Se in diretta tv va in onda un omicidio

La chiamerei estetica dell'orrore. Nel caso dell'assassino, che riprende con la telecamera le proprie vittime mentre vengono ammazzate, quell'estetica è resa possibile dall'ossessione per l'immagine.

L'esempio può apparire provocatorio e squilibrato: quante fotografie, quanti filmati vengono fatti con i telefonini? Una foto dovrebbe essere la (...)

(...) testimonianza di un evento, che si ritiene significativo, fissato in un'immagine. La virtualità di quell'immagine aiuta a ricordare, cioè a ritrovare, attraverso la memoria, la realtà.

Oggi, invece, una vera e propria ossessione sta scambiando la virtualità con la realtà, al punto che se non si fa la foto, significa che non esiste la realtà. Ecco allora tutti a scattare fotografie, a metterle in rete, a sostenere che il mio viaggio è più bello del tuo perché ho più foto di te: dunque ho visto più cose importanti di te.

Chiamerei, questa, estetica della stoltezza, in cui domina lo scambio ignorante e demenziale tra virtualità e realtà: esiste ciò che fotografo.

Non siamo ancora all'estetica dell'orrore, ma ci avviciniamo. Gli esempi clamorosi, in cui si unisce il potere ossessivo dell'immagine alla violenza, sono quelli dei tagliateste dell'Isis. Per loro ammazzare una persona, prima ancora d'essere un gesto di barbara giustizia, è un proclama, un'immagine di potenza e violenza. Molto più importante è trasmettere al mondo quell'immagine virtuale rispetto all'atto concreto, reale che uccide selvaggiamente. Tant'è vero che, essendo quelle immagini ormai tragicamente note e non più sbalorditive, gli assassini dell'Isis hanno incominciato a inviare le immagini di altre teste mozzate, quelle di statue meravigliose, la cui distruzione sta indignando il mondo civile.

Un uomo che ammazza i suoi due colleghi durante un'intervista in Virginia, riprendendoli con la telecamera, è un adepto di quell'estetica della stoltezza, ossessionato dall'idea che se non firma il suo folle gesto, questo non esiste, rimane un fatto personale, soggettivo, che potrebbe non essere creduto. Bisogna lasciare una traccia, e la vera traccia, che testimonia l'esistenza di qualcosa di reale, è quella virtuale.

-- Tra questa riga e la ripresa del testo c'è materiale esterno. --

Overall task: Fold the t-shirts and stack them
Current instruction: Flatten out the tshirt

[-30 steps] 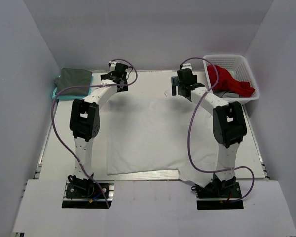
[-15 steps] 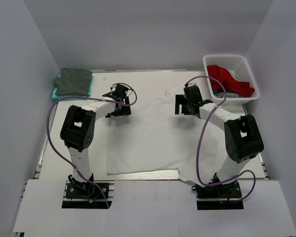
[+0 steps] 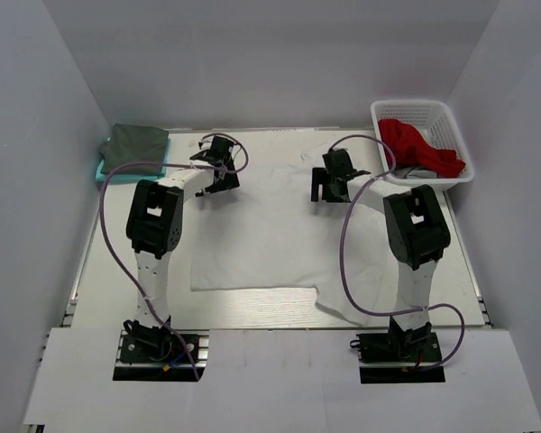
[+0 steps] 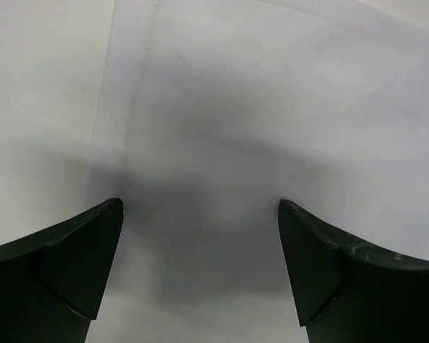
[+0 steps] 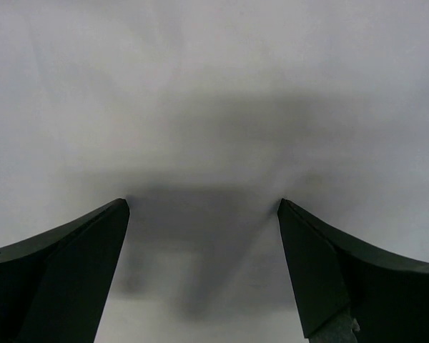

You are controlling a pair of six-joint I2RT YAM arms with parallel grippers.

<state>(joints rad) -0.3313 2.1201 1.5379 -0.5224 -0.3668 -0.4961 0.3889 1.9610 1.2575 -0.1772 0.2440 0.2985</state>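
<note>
the white t-shirt (image 3: 270,244) lies spread flat mid-table. the left gripper (image 4: 200,204) and right gripper (image 5: 204,203) hover low over its far end, jaws wide and empty, likely set to pinch it for a fold. a folded dark shirt (image 3: 137,146) sits far left.

Both arms are reached toward 12 o'clock, elbows raised. The left gripper (image 4: 200,207) at 11 and the right gripper (image 5: 204,204) at 1 are spread wide, pointed down.
</note>
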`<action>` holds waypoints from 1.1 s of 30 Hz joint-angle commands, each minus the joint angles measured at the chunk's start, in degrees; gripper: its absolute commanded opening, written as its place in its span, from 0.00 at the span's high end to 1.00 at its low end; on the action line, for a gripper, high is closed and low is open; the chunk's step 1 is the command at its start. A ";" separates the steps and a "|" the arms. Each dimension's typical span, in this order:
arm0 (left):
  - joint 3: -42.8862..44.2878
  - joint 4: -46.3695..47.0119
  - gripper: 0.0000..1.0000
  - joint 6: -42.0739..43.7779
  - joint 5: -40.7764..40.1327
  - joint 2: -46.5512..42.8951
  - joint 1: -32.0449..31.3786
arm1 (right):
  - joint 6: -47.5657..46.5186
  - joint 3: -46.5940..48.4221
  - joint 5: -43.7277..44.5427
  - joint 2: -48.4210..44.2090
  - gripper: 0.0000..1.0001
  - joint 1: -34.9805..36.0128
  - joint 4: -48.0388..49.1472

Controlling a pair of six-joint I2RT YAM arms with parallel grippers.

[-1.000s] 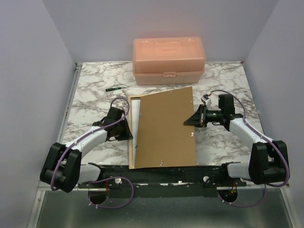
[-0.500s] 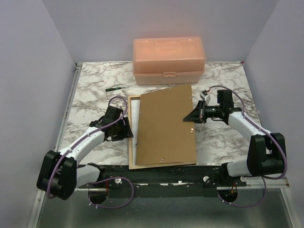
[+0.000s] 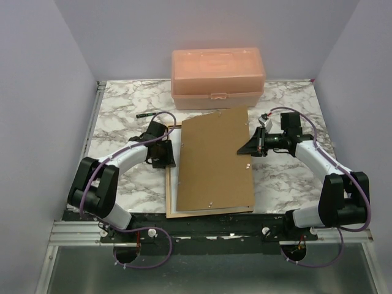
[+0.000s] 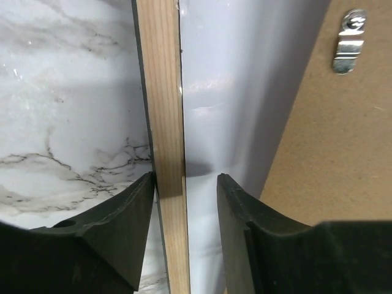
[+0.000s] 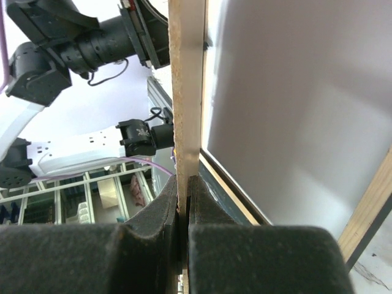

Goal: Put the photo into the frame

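The frame [image 3: 169,184] lies back up on the marble table, its light wood left rail [image 4: 165,122] showing. The photo's white reverse [image 4: 226,92] lies inside it, also seen in the right wrist view [image 5: 306,110]. The brown backing panel [image 3: 214,162] lies slanted over them, with a metal hanger clip [image 4: 349,37] on it. My right gripper [image 3: 251,149] is shut on the panel's right edge [image 5: 187,92] and holds that edge raised. My left gripper [image 3: 166,153] is open, its jaws astride the wood rail [image 4: 185,180].
A peach plastic box [image 3: 217,78] stands at the back of the table, just beyond the panel. A small dark pen [image 3: 146,114] lies at the back left. Purple-grey walls close in the table on three sides.
My left gripper has moved away from me along the frame's left rail. The right gripper has shifted the backing panel so that it lies more squarely over the frame.
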 commanded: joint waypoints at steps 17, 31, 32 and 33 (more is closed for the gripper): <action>6.87 -0.25 0.41 7.89 2.37 1.20 -0.57 | -4.67 3.88 0.51 2.86 0.99 -0.81 -6.18; -4.13 6.31 0.40 2.38 13.69 -4.50 6.93 | -5.20 3.85 -2.64 4.83 0.99 -0.73 -5.06; -5.00 7.91 0.41 2.08 15.56 -4.09 7.86 | -5.09 3.74 -2.81 4.88 0.99 -0.73 -4.80; -5.52 9.06 0.41 1.89 17.18 -3.54 8.86 | -4.98 3.70 -2.92 4.95 0.99 -0.73 -4.77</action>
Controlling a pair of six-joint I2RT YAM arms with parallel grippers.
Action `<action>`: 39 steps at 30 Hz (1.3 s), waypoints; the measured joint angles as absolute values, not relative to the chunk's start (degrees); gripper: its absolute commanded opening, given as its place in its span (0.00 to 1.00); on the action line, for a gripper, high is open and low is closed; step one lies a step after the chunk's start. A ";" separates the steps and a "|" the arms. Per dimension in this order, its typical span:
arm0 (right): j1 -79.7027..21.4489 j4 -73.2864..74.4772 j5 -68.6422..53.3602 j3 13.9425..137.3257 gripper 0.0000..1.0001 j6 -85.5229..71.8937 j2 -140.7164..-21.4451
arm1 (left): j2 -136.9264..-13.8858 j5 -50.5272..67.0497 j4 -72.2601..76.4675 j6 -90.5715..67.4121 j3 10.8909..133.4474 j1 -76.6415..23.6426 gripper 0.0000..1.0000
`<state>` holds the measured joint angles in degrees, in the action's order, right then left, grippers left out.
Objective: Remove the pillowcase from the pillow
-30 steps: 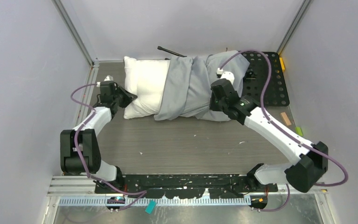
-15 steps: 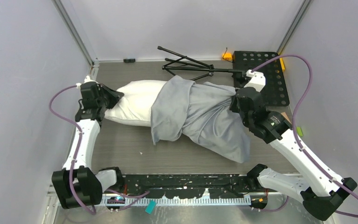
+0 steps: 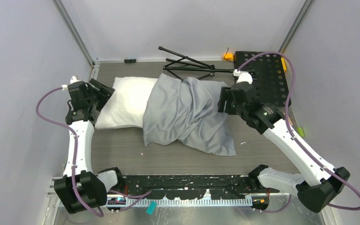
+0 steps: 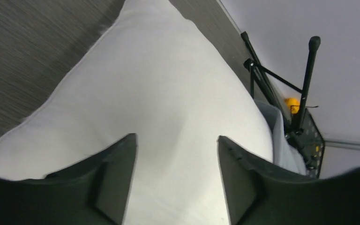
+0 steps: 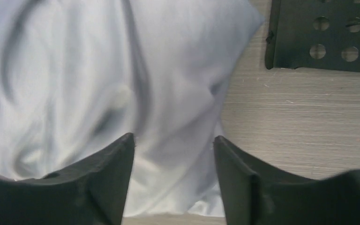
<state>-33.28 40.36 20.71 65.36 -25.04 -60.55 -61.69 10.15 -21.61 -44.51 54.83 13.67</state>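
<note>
L gripper (image 4: 176,140) & R gripper (image 5: 173,140) are spread, nothing held. Pillow (image 3: 124,101) to be pinned nr worktop (image 3: 178,157) left edge; pillowcase (image 3: 187,117) closed end pulled rightward.

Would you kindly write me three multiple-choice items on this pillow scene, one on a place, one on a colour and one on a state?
1. Which end of the plump white stuffed pillow lies bare of the blue-grey thin fabric pillowcase?
A. its left end
B. its right end
C. neither end

2. What colour is the flat perforated plate at the table's far right corner?
A. white
B. black
C. orange

3. How do the fingers of the right gripper stand?
A. pressed shut together
B. clamped on the plate
C. apart, over the pillowcase

Answers:
1. A, since the overhead view shows white pillow on the left and grey fabric over the rest.
2. B, as the plate with round holes is black in both the overhead and right wrist views.
3. C, because the right wrist view shows a wide gap between them with fabric beyond.
</note>
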 measured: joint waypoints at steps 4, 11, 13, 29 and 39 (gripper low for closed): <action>-32.75 42.81 15.68 67.00 0.84 -24.01 -63.59 | -63.09 9.72 -23.99 -43.51 59.27 12.95 0.91; -32.93 45.65 7.31 69.87 0.87 -24.91 -64.77 | -59.13 7.11 -27.40 -41.30 62.04 1.61 0.98; -33.58 45.78 5.69 69.84 0.88 -25.69 -64.90 | -58.78 6.04 -28.53 -40.45 62.02 -1.65 1.00; -46.78 45.82 6.07 68.23 0.84 -28.32 -75.31 | -62.48 -0.27 -31.48 -38.96 57.25 -7.25 1.00; -47.03 39.72 9.37 63.86 0.00 -32.47 -75.77 | -54.85 -14.20 -41.17 -45.60 55.40 -7.49 1.00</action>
<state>-47.03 39.72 9.37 63.86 -32.47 -75.77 -54.85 -14.20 -41.17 -45.60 55.40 -7.49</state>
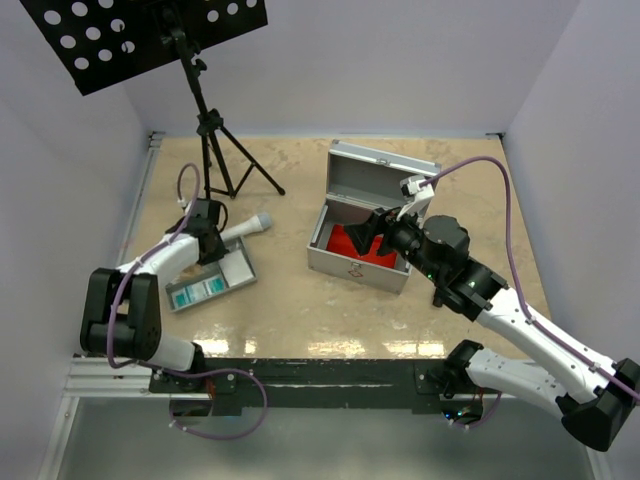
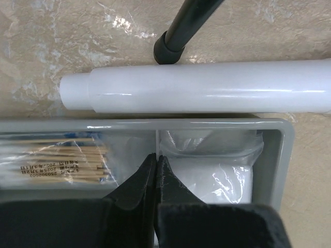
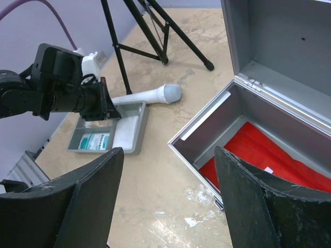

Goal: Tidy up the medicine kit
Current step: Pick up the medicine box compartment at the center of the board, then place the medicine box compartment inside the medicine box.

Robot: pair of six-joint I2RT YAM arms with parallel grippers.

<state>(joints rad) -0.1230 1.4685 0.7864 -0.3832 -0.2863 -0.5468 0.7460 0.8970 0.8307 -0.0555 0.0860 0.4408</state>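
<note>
Left jaws are clenched tight at the divider of the grey tray (image 2: 283, 155), a white tube (image 2: 207, 93) just beyond its far wall, while rightward the right jaws hang released above the open case (image 1: 355, 268) holding the red pouch (image 3: 258, 152).

At centre right the case (image 1: 378, 178) is silver-grey and its pouch (image 1: 348, 243) bright red. At left, the tray (image 1: 243, 264) is grey, its packets (image 1: 197, 291) teal and white, the tube (image 1: 246, 227) white. The table (image 1: 290, 320) is marbled beige and the stand (image 1: 212, 130) black.
</note>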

Ma non basta: il suo filmato è pensato per essere messo in rete, al fine di propagandare non un'idea, non una religione, non una visione del mondo, ma se stesso. Non è sufficiente ammazzare: tutti devono sapere quale crimine efferato è stato commesso, quale terrore inferto, quali sofferenze prima della morte. Questa «bellezza» deve essere raccontata dalle immagini, perché là c'è la verità, poi trasmessa dalla rete. Un'estetica della ferocia, in cui la fascinazione per la violenza, la vendetta cruenta, il compiacimento per il dolore altrui diventano temi brutalmente riproposti dall'ossessione del potere indotto dalla virtualità dell'immagine.

Una follia; e così si potrebbe liquidare il gesto dell'assassino della Virginia.

Ma quella follia dagli esiti tragici è figlia degenere di questo nostro mondo che si sta consegnando alla virtualità sempre più allegramente e convintamente, affidandole sia le piccole cose d'uso quotidiano, sia i grandi sistemi di gestione della società politica ed economica. L'esperienza concreta, vissuta, ormai appare una pallida cosa di fronte all'universo virtuale. Lo si vede immediatamente nei giochi dei bambini: sono tutti virtuali; gli altri non interessano.